It is rare anymore for me to get up at the same time two days in a row. When still in my corporate life, the alarm went off at 5:30AM, Monday through Friday, and I was up, to the gym, to write, to get whatever I could in before I got to the office.
Now there is no rhyme or reason to my hour of awakening. Some days it is still before 6 and then there are days like today when I am struggling to get up before the digital numbers shift to 9.
That, you may be saying, is the joy of working on your own, out of your house and in creative endeavor. You may also be thinking I must have needed the extra sleep. All true. But then why do I still feel guilty when I allow myself the indulgence of lingering under those covers until 9?
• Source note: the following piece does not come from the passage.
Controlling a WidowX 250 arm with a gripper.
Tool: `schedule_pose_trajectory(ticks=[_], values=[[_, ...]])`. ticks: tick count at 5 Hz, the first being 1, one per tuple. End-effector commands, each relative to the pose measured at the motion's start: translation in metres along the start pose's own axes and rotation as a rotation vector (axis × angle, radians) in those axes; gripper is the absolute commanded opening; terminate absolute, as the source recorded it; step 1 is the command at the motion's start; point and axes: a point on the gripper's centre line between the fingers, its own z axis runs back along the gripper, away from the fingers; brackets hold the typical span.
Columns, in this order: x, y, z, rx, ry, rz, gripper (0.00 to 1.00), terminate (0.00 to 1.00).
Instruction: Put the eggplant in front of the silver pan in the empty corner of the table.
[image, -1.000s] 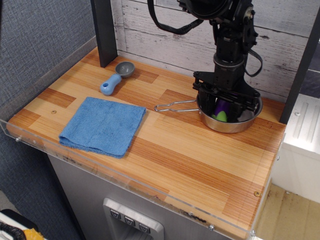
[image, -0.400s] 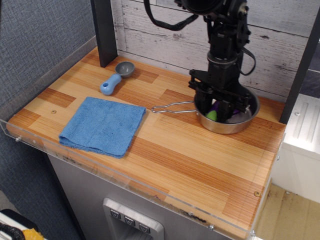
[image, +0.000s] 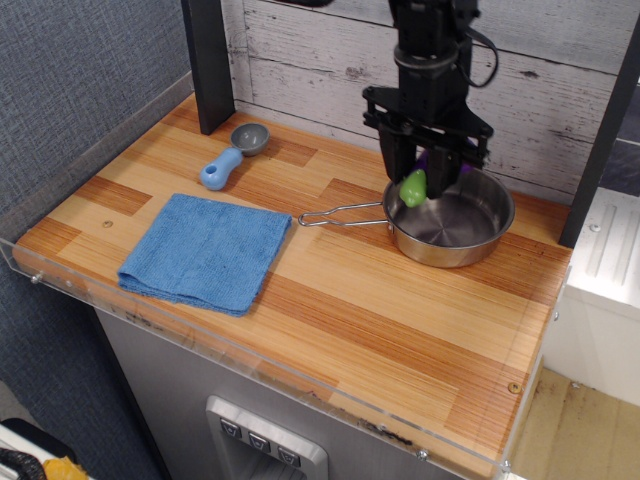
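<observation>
My gripper (image: 424, 175) is shut on the eggplant (image: 417, 182) and holds it in the air above the left part of the silver pan (image: 450, 222). The eggplant's green stem cap points down between the fingers, and a bit of purple shows higher up. The pan stands at the back right of the wooden table (image: 340, 300), its wire handle pointing left. The pan is empty inside.
A blue folded cloth (image: 207, 251) lies at the front left. A small grey-and-blue scoop (image: 233, 154) lies at the back left. A dark post (image: 210, 60) stands at the back left and another at the right edge. A clear acrylic rim edges the front.
The gripper has risen out of the pan and shifted a little left, lifting the eggplant with it. The pan is now empty and has slid slightly left.
</observation>
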Motion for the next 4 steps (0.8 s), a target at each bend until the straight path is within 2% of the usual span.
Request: schedule_pose_trajectory(ticks=[1,2,3,4], values=[[-0.017,-0.005,0.054,-0.003,-0.095,-0.047,0.0,0.0],[-0.051,-0.014,0.056,-0.012,-0.072,-0.065,0.0,0.0],[-0.079,-0.023,0.055,0.012,-0.039,-0.075,0.0,0.0],[-0.094,-0.029,0.049,0.02,-0.017,-0.077,0.0,0.0]])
Is it just that old habits die slowly? Or could it be that Corporate America ingrains in our heads that work must be contained between the hours of 8:30-5:30, Monday–Friday or you’re just not working? In which case they got me good.
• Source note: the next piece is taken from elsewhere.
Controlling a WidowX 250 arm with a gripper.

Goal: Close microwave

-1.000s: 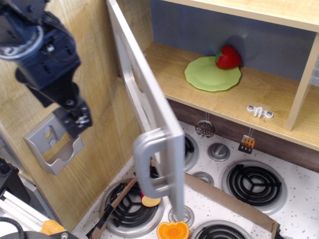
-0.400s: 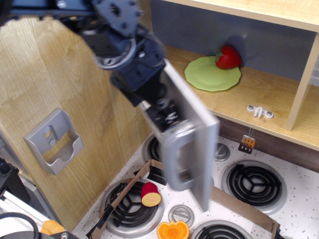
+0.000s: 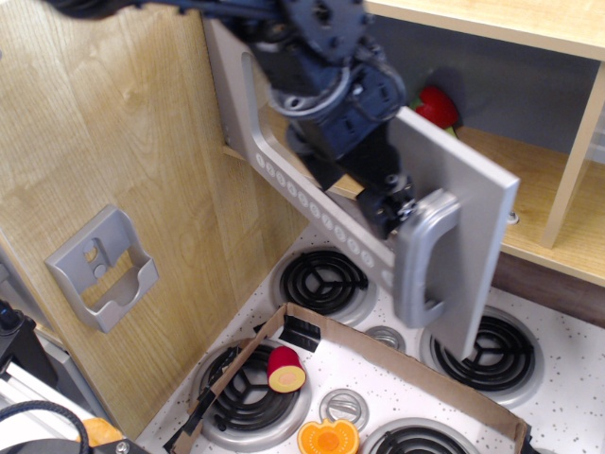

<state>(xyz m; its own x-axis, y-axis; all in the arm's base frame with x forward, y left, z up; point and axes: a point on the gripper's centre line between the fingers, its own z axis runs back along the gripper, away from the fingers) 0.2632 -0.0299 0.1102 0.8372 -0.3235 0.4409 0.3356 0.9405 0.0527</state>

In my old world my work was dictated by when someone else told me I should be working. There was no attention paid to when I might be most productive and never any heed to the idea that left to my own devices I would get my work done and get it done well, whether or not I got into the office at the specified hour.
But now I am my boss. And my work time is never dictated. Each day is different. Sometimes nothing gets written on Monday, but pages and pages ensue on a Saturday. And there are those days when I wake up at 4AM with the next line for my novel in my head and others when the day is spent out of the house(aka home office) and the writing begins at 9PM. But every day I write. Something. Because when I don’t, I just don’t breathe right.
I don’t know when, if ever my mindset will completely shift and I will get that it is OK to get up at 5:30 and it is OK to get up at 9:00. Perhaps this is simply because there is no boss but myself to drive me crazy. Perhaps there is some dysfunctional part of me hidden away that misses that and so I occasionally like to do it myself.
But I do know that while I got up at 9 this morning, my commute time to the kitchen for coffee was less than one minute. In another ten I had made it in front of my computer. And now, just 10:30, I have answered emails, done some free writing and written a blog. So maybe it's not the time I get up, but what I do with that time when I do.